### Available data ###

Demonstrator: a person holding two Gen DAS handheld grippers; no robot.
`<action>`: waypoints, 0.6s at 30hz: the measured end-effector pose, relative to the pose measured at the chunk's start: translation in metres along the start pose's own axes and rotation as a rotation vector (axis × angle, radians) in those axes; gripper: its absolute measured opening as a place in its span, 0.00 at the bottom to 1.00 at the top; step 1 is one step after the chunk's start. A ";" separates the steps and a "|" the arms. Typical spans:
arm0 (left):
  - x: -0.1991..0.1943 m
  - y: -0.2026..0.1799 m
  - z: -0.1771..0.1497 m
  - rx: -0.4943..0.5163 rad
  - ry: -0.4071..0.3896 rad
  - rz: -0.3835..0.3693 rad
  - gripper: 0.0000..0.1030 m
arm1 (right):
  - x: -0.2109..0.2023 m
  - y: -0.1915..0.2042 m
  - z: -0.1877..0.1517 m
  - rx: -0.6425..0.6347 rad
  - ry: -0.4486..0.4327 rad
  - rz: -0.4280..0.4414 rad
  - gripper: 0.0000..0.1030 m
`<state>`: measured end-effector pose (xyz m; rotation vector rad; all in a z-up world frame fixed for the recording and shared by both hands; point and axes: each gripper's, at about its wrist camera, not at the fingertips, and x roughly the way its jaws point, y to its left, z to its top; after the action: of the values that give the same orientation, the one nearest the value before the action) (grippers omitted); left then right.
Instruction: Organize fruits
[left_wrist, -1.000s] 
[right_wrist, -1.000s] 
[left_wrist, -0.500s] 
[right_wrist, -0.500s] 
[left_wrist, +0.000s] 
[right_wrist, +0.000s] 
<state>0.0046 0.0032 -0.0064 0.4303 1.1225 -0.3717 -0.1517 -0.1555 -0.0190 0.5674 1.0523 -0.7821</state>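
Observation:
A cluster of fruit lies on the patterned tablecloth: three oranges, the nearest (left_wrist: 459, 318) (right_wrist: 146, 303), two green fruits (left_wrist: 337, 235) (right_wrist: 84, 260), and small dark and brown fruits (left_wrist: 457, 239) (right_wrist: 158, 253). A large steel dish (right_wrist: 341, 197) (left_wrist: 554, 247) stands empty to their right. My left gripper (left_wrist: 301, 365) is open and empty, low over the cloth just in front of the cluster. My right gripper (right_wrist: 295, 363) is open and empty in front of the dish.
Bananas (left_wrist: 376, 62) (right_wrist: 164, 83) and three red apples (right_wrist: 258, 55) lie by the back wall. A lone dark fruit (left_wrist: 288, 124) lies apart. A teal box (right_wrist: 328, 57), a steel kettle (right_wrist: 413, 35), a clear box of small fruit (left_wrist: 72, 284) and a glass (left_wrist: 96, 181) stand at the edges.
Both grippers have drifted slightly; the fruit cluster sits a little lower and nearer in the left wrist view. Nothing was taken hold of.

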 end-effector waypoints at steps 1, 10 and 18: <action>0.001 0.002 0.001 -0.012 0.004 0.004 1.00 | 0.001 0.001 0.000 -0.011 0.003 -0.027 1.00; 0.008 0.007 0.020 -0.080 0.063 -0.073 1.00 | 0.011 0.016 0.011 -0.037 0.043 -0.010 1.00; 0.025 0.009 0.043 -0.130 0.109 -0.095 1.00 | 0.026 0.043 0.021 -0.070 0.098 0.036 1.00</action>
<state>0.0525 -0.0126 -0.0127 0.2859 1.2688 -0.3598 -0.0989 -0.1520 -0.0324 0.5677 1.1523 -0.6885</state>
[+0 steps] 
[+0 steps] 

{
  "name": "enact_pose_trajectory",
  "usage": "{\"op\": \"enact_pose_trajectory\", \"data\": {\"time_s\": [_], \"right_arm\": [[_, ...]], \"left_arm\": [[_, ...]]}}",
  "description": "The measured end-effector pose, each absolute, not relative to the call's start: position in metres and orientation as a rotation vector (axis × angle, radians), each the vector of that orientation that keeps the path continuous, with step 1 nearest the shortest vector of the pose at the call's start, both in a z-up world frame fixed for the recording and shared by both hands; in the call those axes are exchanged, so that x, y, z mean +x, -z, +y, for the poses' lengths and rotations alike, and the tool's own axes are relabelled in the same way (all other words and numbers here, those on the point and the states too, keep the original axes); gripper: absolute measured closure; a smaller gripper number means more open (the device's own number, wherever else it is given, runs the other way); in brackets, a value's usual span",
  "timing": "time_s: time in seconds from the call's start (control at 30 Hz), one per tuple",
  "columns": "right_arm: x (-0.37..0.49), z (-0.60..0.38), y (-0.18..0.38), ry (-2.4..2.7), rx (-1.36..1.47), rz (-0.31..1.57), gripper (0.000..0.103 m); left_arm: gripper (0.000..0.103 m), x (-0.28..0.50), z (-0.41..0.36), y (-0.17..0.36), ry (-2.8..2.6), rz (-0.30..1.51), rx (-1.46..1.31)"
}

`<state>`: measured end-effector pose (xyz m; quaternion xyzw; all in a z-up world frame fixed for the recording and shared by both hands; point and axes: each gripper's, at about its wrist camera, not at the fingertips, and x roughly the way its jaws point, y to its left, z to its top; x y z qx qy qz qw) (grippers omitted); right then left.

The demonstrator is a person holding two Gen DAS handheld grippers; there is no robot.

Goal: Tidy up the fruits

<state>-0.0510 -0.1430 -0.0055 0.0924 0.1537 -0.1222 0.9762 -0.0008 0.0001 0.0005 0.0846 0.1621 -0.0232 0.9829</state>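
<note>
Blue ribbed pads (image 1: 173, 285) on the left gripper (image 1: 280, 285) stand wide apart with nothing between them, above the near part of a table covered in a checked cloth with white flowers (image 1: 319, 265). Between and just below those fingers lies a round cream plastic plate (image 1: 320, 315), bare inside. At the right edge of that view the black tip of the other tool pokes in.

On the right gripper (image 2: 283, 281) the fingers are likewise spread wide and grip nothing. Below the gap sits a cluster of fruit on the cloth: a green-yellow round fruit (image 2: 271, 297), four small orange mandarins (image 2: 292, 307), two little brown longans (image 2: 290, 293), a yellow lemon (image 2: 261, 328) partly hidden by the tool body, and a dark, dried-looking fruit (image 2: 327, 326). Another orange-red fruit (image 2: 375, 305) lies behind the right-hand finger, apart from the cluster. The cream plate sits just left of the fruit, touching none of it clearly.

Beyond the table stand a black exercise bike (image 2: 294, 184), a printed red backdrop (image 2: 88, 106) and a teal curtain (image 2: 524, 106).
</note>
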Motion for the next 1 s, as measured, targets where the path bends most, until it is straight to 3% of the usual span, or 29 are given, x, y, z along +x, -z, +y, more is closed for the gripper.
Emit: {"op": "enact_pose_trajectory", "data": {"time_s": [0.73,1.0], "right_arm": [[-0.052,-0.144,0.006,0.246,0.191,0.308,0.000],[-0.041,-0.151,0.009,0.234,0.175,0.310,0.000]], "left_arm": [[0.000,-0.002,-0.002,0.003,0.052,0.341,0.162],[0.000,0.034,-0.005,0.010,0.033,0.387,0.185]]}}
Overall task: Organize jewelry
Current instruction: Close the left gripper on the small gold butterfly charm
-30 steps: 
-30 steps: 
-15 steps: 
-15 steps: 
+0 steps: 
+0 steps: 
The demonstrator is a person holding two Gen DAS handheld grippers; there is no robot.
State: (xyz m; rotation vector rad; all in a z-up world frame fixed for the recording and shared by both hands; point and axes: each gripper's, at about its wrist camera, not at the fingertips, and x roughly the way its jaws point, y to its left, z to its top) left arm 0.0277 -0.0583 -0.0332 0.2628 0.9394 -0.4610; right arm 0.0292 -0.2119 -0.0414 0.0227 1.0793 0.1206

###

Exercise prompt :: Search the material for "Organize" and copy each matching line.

Response for this exercise ::
Instruction: Organize fruits
Overall task: Organize jewelry

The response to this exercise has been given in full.